Data block =>

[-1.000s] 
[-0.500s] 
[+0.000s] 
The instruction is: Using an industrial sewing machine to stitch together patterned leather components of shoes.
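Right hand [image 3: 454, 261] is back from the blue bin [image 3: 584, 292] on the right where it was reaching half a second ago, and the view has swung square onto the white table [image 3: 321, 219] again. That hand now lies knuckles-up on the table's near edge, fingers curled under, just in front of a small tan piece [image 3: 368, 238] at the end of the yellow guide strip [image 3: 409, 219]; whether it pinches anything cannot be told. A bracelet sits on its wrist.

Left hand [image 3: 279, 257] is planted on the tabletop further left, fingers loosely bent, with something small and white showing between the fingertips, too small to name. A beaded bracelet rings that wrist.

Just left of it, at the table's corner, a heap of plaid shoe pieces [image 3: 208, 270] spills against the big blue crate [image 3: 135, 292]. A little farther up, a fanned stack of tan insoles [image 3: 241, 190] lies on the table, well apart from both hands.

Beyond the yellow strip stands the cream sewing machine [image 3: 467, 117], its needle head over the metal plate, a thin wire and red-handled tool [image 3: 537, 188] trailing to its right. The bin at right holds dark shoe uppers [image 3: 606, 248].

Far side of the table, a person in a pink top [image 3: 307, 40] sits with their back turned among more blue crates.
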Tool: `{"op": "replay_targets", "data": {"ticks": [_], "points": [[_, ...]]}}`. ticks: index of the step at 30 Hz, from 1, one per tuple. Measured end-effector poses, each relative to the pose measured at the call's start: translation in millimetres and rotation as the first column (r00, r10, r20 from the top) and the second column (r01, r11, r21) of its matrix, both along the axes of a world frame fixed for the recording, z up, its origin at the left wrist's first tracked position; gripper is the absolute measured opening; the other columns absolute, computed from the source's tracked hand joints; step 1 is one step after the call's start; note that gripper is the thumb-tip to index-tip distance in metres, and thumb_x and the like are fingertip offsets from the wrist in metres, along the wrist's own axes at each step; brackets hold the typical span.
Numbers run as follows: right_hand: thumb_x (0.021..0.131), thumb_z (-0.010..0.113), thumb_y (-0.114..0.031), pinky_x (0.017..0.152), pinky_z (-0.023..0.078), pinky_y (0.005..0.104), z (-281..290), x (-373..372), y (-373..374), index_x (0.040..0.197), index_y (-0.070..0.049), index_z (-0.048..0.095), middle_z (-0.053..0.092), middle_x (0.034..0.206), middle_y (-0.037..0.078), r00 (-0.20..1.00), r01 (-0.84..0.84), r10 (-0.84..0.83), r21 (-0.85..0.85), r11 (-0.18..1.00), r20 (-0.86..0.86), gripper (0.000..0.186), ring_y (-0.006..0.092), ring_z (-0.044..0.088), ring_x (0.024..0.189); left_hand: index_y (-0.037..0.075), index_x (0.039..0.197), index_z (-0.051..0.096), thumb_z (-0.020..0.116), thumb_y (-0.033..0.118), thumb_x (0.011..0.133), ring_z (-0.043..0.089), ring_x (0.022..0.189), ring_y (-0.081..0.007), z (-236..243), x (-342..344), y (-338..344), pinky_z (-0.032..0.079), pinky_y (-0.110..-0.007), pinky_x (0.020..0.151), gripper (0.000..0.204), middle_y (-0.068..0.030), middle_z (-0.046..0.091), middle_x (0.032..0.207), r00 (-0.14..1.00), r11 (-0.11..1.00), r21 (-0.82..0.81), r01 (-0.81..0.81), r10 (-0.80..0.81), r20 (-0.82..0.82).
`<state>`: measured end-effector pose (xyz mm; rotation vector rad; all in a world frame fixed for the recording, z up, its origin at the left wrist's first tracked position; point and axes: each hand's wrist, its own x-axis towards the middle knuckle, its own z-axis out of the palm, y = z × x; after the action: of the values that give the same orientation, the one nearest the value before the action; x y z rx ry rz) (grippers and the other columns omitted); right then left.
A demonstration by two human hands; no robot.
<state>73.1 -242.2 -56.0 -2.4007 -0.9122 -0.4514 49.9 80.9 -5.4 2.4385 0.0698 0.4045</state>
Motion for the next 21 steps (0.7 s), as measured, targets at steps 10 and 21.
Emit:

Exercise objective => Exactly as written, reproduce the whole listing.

Output of the exercise =>
[-1.000s] 
[-0.500s] 
[+0.000s] 
The instruction is: Using an industrial sewing machine to stitch together patterned leather components of shoes.
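Right hand [image 3: 454, 261] is back from the blue bin [image 3: 584, 292] on the right where it was reaching half a second ago, and the view has swung square onto the white table [image 3: 321, 219] again. That hand now lies knuckles-up on the table's near edge, fingers curled under, just in front of a small tan piece [image 3: 368, 238] at the end of the yellow guide strip [image 3: 409, 219]; whether it pinches anything cannot be told. A bracelet sits on its wrist.

Left hand [image 3: 279, 257] is planted on the tabletop further left, fingers loosely bent, with something small and white showing between the fingertips, too small to name. A beaded bracelet rings that wrist.

Just left of it, at the table's corner, a heap of plaid shoe pieces [image 3: 208, 270] spills against the big blue crate [image 3: 135, 292]. A little farther up, a fanned stack of tan insoles [image 3: 241, 190] lies on the table, well apart from both hands.

Beyond the yellow strip stands the cream sewing machine [image 3: 467, 117], its needle head over the metal plate, a thin wire and red-handled tool [image 3: 537, 188] trailing to its right. The bin at right holds dark shoe uppers [image 3: 606, 248].

Far side of the table, a person in a pink top [image 3: 307, 40] sits with their back turned among more blue crates.
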Tool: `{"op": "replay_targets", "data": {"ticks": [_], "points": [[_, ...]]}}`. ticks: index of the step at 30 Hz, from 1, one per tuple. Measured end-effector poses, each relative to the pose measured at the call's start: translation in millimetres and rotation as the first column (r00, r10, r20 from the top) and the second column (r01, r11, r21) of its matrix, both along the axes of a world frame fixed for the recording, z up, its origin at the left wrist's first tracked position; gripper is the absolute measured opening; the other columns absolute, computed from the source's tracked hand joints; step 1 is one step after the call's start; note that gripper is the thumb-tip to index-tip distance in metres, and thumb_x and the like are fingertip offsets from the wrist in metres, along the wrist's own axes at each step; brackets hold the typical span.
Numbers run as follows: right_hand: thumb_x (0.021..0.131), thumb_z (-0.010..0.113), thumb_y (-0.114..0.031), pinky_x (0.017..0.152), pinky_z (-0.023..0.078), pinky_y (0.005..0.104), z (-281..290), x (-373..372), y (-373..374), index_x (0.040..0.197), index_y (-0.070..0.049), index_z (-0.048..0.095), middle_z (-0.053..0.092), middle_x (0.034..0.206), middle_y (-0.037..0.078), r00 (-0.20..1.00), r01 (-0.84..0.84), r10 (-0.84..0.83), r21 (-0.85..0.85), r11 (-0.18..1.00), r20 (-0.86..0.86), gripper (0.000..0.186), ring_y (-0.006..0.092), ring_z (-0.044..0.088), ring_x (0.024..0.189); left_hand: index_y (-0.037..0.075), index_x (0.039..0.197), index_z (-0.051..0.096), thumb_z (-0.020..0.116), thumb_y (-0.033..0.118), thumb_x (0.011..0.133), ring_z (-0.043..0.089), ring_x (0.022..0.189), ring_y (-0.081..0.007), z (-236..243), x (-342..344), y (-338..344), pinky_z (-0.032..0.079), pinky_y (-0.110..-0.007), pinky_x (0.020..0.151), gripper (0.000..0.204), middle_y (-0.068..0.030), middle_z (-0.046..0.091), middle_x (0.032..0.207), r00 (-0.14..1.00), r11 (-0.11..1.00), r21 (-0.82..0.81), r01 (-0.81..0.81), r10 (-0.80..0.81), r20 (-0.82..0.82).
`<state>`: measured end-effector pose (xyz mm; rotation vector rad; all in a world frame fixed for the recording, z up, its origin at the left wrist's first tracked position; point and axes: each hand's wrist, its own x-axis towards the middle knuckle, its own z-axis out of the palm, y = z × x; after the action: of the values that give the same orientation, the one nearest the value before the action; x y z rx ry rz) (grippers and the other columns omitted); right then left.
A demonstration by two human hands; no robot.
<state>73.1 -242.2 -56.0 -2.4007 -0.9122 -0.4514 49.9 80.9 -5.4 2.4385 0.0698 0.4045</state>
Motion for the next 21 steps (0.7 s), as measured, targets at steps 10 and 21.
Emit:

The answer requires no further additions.